- Cold holding (corrected on site)
Potentially hazardous cold foods not held at proper temperatures.
Correction: Potentially hazardous cold foods shall be held at 41 degrees F or lower.
Comments: CONTAINER OF MAYO IS BEING HELD AT ROOM TEMPERATURE - DISCARD-
- No hand washing (when) (corrected on site)
Food employees’ hands became contaminated and were not washed to eliminate contamination.
Correction: Food employees shall wash their hands and exposed portions of their arms after contamination occurs.
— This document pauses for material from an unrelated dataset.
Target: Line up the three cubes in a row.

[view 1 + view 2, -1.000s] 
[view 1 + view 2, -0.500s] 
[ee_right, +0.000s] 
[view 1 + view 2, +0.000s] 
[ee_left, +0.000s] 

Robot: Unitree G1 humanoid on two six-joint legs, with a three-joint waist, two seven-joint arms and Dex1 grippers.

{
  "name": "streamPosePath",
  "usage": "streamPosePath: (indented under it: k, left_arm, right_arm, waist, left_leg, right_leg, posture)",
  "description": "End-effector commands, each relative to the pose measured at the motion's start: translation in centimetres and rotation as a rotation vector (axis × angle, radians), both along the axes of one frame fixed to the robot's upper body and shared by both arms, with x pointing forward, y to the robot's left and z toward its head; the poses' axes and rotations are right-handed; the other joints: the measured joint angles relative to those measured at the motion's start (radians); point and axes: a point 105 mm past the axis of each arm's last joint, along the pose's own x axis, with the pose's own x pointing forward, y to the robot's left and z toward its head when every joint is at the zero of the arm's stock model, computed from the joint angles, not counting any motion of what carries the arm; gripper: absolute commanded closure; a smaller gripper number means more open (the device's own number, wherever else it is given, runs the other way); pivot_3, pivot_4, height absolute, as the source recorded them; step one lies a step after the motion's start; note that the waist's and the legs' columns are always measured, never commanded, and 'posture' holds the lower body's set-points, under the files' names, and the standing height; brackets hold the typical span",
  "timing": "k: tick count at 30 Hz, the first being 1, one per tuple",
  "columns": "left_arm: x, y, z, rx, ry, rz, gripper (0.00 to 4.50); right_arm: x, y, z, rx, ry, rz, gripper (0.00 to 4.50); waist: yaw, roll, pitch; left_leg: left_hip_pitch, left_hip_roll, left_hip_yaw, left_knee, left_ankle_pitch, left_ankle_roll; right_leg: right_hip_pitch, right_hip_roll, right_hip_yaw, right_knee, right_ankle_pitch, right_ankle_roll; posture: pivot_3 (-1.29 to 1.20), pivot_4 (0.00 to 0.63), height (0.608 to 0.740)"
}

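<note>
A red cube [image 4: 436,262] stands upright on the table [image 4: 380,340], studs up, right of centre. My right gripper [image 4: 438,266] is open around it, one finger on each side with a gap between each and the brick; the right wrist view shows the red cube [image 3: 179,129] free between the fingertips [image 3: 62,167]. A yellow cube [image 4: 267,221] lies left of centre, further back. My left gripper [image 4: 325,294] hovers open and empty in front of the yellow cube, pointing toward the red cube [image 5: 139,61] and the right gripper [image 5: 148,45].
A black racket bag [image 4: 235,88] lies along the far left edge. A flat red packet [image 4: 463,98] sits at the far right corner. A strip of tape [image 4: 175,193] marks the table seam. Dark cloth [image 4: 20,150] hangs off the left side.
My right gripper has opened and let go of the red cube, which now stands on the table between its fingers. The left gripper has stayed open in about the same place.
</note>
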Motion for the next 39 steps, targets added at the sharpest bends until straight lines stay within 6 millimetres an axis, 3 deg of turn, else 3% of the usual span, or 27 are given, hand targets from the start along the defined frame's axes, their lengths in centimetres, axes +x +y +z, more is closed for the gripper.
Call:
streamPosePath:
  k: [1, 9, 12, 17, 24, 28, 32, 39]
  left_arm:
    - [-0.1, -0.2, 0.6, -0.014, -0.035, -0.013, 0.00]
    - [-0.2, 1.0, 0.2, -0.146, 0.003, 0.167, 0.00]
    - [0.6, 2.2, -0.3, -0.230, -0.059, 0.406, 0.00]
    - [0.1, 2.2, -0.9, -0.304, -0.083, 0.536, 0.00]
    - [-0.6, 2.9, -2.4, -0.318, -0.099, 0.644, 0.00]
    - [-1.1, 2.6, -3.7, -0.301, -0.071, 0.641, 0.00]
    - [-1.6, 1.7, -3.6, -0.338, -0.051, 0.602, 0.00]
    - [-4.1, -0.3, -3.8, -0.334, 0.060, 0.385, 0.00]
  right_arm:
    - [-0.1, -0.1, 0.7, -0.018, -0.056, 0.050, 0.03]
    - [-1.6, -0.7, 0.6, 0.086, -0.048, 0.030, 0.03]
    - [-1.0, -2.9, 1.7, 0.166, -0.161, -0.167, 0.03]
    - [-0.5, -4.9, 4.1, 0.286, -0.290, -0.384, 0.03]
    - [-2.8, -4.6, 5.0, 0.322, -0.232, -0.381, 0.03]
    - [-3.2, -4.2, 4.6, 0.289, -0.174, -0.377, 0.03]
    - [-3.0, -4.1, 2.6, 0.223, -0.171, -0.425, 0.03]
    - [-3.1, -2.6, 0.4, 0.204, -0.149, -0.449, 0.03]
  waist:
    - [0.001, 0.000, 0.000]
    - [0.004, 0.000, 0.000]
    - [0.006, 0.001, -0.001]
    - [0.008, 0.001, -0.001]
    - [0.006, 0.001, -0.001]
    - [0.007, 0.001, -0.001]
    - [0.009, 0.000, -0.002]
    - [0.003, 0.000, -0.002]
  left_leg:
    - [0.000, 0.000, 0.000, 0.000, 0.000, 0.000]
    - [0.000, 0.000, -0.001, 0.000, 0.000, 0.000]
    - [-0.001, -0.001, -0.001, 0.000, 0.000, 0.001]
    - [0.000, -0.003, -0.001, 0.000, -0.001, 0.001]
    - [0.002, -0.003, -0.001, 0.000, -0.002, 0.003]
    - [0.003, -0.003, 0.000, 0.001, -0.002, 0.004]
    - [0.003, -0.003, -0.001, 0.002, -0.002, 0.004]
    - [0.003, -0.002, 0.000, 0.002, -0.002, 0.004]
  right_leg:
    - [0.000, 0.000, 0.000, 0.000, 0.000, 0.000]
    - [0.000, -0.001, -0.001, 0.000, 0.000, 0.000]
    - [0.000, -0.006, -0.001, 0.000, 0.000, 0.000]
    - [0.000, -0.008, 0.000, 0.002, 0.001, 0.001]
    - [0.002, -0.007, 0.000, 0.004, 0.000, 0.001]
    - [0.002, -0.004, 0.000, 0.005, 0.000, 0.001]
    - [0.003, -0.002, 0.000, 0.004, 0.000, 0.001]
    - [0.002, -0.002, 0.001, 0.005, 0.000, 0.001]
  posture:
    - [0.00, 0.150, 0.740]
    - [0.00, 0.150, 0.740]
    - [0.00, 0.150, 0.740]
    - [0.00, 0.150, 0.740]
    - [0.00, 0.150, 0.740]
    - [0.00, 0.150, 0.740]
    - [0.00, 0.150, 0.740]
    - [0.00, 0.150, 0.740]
Comments: EMPLOYEE'S HANDS BECAME SOILED & USED HAND SANITIZER INSTEAD OF WASHING HANDS WITH SOAP AND WATER. DISCONTINUE PRACTICE - CORRECTED ON SITE - VERBAL WARNING ISSUED - NEXT OCCURENCE WILL BE A MONETARY FINE.
- Mobile/Food Limitations (corrected on site)
Mobile unit selling food beyond packaged individual servings, non-potentially hazardous beverages in covered urns or frankfurter type products without the required cleaning and sanitizing systems.
Correction: A mobile unit that does not have the required cleaning and sanitizing systems may only sell food packaged in individual servings, non-potentially hazardous beverages in covered urns or frankfurter type products.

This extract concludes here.